Exercise 2. A linear transformation \(A\) on an inner product space is said to be bounded from below if there exists a (strictly) positive constant \(K\) such that \(\|A x\| \geq K\|x\|\) for every \(x\) . Prove that (on a finite-dimensional space) \(A\) is bounded from below if and only if it is invertible.
Exercise 3. If a linear transformation on an inner product space (not necessarily finite-dimensional) is continuous at one point, then it is bounded (and consequently continuous over the whole space).
Exercise 4. For each positive integer \(n\) construct a projection \(E_{n}\) (not a perpendicular projection) such that \(\|E_{n}\| \geq n\) .
Exercise 5.
- If \(U\) is a partial isometry other than \(0\) , then \(\|U\|=1\) .
- If \(U\) is an isometry, then \(\|U A\|=\|A U\|=\|A\|\) for every linear transformation \(A\) .

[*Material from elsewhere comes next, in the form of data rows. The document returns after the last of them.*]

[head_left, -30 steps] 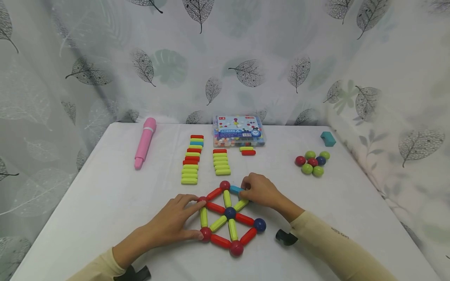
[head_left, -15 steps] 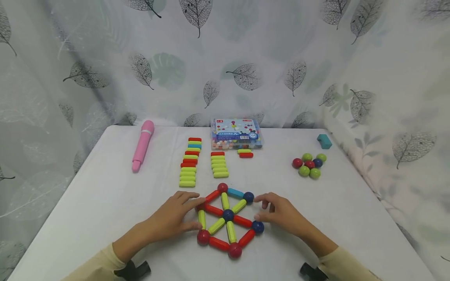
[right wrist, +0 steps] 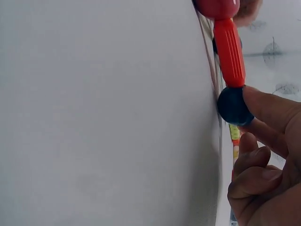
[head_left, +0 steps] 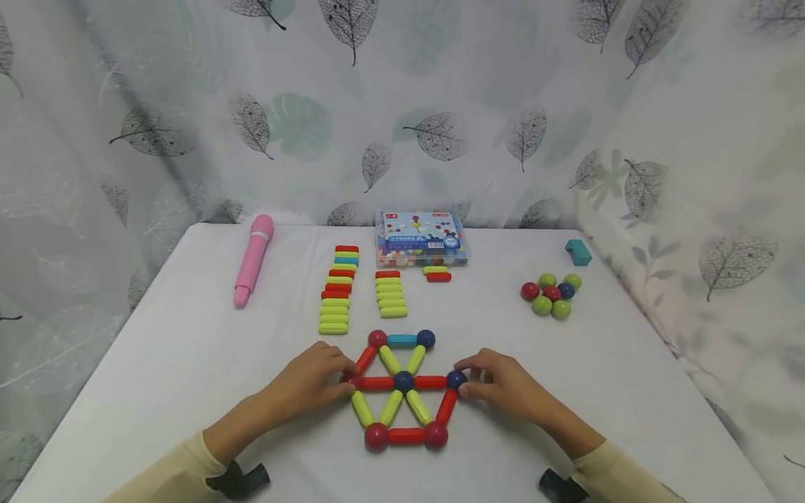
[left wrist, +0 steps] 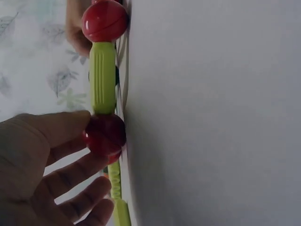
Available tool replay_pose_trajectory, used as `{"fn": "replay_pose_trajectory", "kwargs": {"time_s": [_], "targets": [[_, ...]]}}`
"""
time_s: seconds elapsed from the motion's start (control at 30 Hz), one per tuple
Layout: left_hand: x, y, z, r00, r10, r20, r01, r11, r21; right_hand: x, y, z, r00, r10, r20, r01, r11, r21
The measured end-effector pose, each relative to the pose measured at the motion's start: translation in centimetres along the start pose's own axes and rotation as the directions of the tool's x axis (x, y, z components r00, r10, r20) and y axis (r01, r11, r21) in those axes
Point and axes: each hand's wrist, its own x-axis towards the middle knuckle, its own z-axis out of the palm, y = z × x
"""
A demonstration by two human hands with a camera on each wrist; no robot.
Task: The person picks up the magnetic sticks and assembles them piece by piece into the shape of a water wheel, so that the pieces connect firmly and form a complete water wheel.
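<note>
A flat wheel of magnetic rods and balls lies on the table, its spokes meeting at a blue ball point(head_left: 404, 381). My left hand point(head_left: 311, 377) pinches the leftmost red ball point(left wrist: 107, 136) between thumb and fingers; that ball is mostly hidden in the head view. On the opposite side, my right hand point(head_left: 508, 386) pinches a blue ball point(right wrist: 233, 106) with thumb and index finger, the other fingers curled. A light blue rod point(head_left: 401, 340) joins the upper red ball point(head_left: 377, 339) to the upper blue ball point(head_left: 425, 339). Along the front, a red rod point(head_left: 406, 436) links two red balls.
Behind the wheel lie columns of loose green rods point(head_left: 334, 319) and red rods point(head_left: 439, 277). A clear parts box point(head_left: 423, 241) stands at the back. Loose balls point(head_left: 551, 293) cluster at right, near a teal block point(head_left: 578, 252). A pink stick-like object point(head_left: 254, 260) lies at left.
My right hand has left the light blue rod's end and moved to the right-hand blue ball. The wheel has turned counterclockwise, with my left hand staying at its left red ball.
</note>
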Motion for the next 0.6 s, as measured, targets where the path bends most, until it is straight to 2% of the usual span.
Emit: {"fn": "replay_pose_trajectory", "kwargs": {"time_s": [0.17,0.33,0.5,0.6], "targets": [[-1.5,0.4,0.2,0.999,0.037,0.027,-0.035,0.996,-0.078,2.0,-0.1,-0.2,0.999,0.046,-0.025,-0.046,0.999,0.009],[-2.3,0.9,0.4,0.994,0.097,0.046,-0.091,0.990,-0.104,3.8,0.0,-0.5,0.999,0.054,-0.002,-0.054,0.998,0.039],[-2.2,0.6,0.0,0.996,0.066,-0.053,-0.069,0.995,-0.071,6.4,-0.1,-1.3,0.996,0.086,-0.026,-0.082,0.986,0.144],[-2.0,0.0,-0.3,0.998,0.040,-0.055,-0.043,0.997,-0.064,9.1,-0.4,-1.5,0.994,0.095,-0.052,-0.084,0.979,0.187]]}}
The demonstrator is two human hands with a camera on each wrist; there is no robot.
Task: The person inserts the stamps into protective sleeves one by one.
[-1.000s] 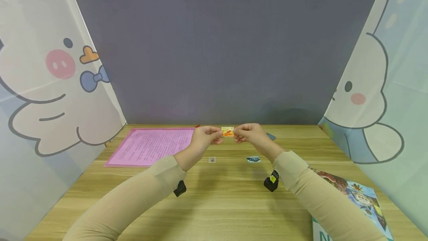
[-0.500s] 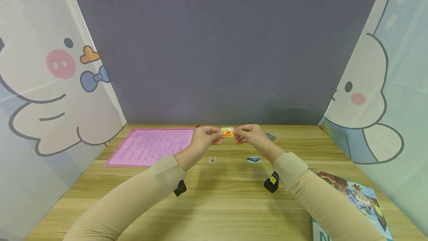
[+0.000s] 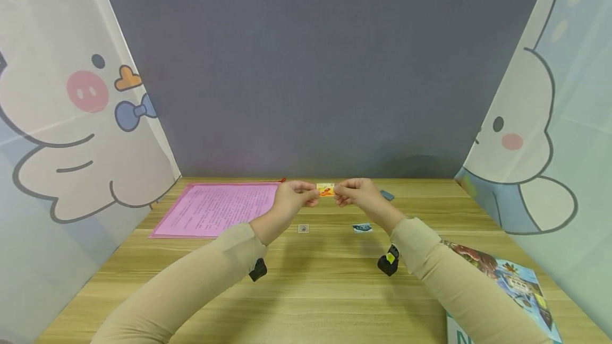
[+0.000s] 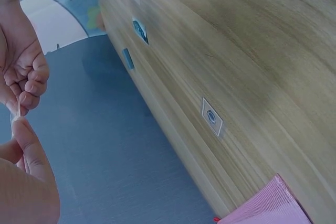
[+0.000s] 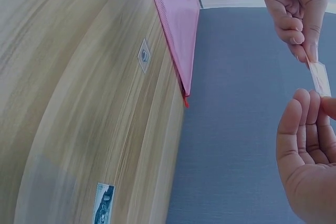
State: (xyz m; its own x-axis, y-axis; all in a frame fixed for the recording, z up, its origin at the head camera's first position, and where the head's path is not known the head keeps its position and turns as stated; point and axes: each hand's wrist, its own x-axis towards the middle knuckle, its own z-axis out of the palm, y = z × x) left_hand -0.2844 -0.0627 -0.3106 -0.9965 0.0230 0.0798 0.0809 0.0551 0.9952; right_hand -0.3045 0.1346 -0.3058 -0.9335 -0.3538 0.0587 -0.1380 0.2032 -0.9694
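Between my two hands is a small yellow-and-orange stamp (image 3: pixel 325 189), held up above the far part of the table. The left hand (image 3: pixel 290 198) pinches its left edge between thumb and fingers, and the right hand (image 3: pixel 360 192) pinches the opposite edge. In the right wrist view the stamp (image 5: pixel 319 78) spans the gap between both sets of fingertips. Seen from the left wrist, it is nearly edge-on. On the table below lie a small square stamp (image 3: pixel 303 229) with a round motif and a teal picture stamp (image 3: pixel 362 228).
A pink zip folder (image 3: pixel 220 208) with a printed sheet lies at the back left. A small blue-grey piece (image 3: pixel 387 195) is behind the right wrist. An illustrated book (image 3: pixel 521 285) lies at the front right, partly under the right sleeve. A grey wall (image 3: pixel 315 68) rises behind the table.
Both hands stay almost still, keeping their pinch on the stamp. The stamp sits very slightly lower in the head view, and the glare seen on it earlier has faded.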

Exercise 6. If \(E\) and \(F\) are perpendicular projections, with ranges \(\mathcal{M}\) and \(\mathcal{N}\) respectively, and if \(\|E-F\|<1\) , then \(\operatorname{dim} \mathcal{M}=\operatorname{dim} \mathcal{N}\) .
Exercise 7.
- If \(A\) is normal, then \(\|A^{n}\|=\|A\|^{n}\) for every positive integer \(n\) .
- If \(A\) is a linear transformation on a \(2\) -dimensional unitary space and if \(\|A^{2}\|=\|A\|^{2}\) , then \(A\) is normal.
- Is the conclusion of (b) true for transformations on a \(3\) -dimensional space?